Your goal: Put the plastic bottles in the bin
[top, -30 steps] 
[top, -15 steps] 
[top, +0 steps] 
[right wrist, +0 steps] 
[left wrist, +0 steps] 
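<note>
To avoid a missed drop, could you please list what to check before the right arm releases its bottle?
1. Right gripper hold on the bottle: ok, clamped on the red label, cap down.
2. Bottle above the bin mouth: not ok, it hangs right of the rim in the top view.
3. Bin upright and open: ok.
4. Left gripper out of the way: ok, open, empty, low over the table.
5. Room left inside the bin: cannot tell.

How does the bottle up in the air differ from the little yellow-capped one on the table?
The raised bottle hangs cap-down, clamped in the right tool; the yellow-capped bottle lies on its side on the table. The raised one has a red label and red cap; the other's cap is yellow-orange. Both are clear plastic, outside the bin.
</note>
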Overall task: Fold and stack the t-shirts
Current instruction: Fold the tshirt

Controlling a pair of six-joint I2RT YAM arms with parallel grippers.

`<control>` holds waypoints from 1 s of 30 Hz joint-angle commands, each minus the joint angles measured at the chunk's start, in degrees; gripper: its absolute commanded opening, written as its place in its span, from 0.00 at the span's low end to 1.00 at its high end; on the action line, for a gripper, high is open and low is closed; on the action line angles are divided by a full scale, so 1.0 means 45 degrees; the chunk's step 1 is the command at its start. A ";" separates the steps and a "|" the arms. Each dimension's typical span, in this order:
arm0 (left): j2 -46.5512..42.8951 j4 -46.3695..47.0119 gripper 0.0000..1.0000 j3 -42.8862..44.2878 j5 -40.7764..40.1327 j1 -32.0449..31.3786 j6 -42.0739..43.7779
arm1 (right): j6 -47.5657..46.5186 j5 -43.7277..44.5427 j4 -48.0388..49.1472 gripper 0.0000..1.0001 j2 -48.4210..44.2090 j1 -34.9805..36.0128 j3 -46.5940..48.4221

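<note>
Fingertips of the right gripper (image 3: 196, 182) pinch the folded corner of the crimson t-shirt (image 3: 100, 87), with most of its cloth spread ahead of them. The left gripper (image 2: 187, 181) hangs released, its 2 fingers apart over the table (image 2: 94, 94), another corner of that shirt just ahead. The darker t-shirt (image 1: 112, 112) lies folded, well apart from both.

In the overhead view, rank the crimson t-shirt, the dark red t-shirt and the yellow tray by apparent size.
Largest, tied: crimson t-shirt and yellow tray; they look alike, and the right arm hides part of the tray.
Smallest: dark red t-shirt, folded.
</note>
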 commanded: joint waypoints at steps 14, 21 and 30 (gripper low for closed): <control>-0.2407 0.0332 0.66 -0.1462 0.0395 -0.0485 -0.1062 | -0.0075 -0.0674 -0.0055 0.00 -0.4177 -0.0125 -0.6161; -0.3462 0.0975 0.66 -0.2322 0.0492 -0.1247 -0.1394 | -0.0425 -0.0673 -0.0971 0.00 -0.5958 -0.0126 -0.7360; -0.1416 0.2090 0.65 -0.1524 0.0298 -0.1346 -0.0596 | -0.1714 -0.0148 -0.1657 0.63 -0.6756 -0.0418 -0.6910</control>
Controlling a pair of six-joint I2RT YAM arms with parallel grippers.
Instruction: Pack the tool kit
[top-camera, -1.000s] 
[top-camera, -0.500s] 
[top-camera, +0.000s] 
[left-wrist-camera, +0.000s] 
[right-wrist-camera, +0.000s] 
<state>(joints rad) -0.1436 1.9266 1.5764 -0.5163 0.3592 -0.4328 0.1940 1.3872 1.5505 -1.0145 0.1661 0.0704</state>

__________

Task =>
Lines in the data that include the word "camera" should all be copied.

Solution below =>
[top-camera, -1.000s] 
[top-camera, -0.500s] 
[top-camera, +0.000s] 
[left-wrist-camera, +0.000s] 
[right-wrist-camera, +0.000s] 

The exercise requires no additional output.